Python asyncio in Practice: Real-World Measurements

Python is the language most similar to PHP in terms of execution model: interpreted, single-threaded (GIL), with a dominance of synchronous frameworks. The transition from synchronous Python (Flask, Django + Gunicorn) to asynchronous (FastAPI, aiohttp, Starlette + Uvicorn) is a precise analogy to the transition from PHP-FPM to a coroutine-based runtime.

Below is a collection of production cases, independent benchmarks, and measurements.

1. Production: Duolingo — Migration to Async Python (+40% Throughput)

Duolingo is the largest language learning platform (500M+ users).

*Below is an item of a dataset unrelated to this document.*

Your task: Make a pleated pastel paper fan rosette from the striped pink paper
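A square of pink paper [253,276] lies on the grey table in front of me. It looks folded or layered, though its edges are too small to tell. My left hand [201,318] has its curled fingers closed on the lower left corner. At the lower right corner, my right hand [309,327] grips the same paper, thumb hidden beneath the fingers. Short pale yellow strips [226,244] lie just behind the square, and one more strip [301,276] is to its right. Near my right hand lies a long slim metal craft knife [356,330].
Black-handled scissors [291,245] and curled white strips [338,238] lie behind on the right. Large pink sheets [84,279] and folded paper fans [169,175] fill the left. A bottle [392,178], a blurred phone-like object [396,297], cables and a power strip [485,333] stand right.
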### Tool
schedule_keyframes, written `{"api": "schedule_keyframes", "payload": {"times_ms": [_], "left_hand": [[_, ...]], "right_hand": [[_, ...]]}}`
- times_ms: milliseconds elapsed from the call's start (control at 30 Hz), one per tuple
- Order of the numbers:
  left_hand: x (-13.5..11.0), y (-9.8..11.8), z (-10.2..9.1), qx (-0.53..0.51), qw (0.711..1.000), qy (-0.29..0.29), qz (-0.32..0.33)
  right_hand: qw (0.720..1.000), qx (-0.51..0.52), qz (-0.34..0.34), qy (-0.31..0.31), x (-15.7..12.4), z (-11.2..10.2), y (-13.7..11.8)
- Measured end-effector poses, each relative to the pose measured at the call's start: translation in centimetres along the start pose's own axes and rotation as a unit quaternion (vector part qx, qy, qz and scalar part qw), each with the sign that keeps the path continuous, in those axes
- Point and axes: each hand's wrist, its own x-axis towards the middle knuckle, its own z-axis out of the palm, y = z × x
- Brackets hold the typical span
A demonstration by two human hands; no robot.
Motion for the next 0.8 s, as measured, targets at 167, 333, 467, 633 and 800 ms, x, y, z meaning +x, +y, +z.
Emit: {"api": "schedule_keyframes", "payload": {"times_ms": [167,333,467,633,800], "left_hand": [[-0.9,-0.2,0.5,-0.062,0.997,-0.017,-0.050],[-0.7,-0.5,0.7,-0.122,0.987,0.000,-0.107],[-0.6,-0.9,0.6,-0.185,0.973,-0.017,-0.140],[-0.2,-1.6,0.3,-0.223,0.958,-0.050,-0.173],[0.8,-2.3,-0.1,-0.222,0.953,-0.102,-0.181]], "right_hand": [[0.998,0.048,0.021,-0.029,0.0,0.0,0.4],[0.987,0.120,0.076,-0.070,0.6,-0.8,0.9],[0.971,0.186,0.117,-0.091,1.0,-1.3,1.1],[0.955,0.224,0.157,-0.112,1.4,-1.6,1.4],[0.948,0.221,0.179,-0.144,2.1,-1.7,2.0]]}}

The backend is written in Python.

In 2025, the team began a systematic migration of services from synchronous Python to async.

Metric	Result
Throughput per instance	+40%
AWS EC2 cost savings	~30% per migrated service

The authors note that after building the async infrastructure, migrating individual services turned out to be "fairly straightforward."

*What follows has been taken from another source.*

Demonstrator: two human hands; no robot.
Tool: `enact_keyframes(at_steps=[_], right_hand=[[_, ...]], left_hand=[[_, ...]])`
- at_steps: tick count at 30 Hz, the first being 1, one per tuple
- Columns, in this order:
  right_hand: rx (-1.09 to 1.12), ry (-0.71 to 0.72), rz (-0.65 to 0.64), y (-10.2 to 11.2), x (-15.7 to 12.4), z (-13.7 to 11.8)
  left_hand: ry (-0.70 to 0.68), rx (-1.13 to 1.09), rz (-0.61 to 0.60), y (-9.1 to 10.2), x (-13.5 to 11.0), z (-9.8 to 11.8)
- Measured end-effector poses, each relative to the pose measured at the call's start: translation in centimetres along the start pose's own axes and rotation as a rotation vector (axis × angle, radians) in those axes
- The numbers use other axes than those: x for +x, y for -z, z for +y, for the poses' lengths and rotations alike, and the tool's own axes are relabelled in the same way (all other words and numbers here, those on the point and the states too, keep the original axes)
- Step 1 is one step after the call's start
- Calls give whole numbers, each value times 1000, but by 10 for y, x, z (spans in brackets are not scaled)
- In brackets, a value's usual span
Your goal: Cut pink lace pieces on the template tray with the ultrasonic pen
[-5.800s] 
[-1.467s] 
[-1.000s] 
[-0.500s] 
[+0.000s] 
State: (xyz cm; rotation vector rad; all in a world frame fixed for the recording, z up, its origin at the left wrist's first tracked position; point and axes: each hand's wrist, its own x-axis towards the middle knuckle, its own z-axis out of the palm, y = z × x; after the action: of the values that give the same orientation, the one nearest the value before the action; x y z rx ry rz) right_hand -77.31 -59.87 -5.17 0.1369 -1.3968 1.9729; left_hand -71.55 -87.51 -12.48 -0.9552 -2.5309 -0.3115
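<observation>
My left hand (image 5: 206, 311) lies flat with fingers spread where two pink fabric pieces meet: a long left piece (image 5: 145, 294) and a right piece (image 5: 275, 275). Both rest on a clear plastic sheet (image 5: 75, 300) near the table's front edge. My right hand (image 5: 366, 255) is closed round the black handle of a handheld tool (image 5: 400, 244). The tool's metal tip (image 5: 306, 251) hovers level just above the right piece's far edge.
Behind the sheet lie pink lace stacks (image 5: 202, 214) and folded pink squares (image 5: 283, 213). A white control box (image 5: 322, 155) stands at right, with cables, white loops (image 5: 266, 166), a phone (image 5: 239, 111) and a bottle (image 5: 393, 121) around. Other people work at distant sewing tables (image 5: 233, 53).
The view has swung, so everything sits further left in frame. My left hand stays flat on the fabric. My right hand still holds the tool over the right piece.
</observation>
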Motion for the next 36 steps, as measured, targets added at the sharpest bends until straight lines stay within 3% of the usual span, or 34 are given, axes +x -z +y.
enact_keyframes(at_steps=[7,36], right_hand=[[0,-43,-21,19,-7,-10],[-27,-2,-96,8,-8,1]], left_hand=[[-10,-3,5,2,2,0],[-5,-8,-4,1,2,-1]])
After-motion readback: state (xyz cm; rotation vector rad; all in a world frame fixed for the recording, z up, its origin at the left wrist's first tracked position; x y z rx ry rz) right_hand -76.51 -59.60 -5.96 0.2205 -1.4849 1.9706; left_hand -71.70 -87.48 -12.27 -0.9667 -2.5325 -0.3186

Source: How We Started Our Async Python Migration (Duolingo Blog, 2025)

2. Production: Super.com — 90% Cost Reduction

Super.com (formerly Snaptravel) is a hotel search and discount service. Their search engine handles 1,000+ req/s, ingests 1 TB+ of data per day, and processes $1M+ in sales daily.

Key workload characteristic: each request makes 40+ network calls to third-party APIs. This is a pure I/O-bound profile — an ideal candidate for coroutines.

The team migrated from Flask (synchronous, AWS Lambda) to Quart (ASGI, EC2).

Metric	Flask (Lambda)	Quart (ASGI)	Change
Infrastructure costs	~$1,000/day	~$50/day	−90%
Throughput	~150 req/s	300+ req/s	2x
Errors during peak hours	Baseline	−95%	−95%
Latency	Baseline	−50%	2x faster

Savings of $950/day × 365 = ~$350,000/year on a single service.

Source: How we optimized service performance using Quart ASGI and reduced costs by 90% (Super.com, Medium)

3. Production: Instagram — asyncio at 500M DAU Scale

Instagram serves 500+ million daily active users on a Django backend.

Jimmy Lai (Instagram engineer) described the migration to asyncio in a talk at PyCon Taiwan 2018:

Replaced requests with aiohttp for HTTP calls
Migrated internal RPC to asyncio
Achieved API performance improvement and reduced CPU idle time

Challenges: High CPU overhead of asyncio at Instagram's scale, the need for automated detection of blocking calls through static code analysis.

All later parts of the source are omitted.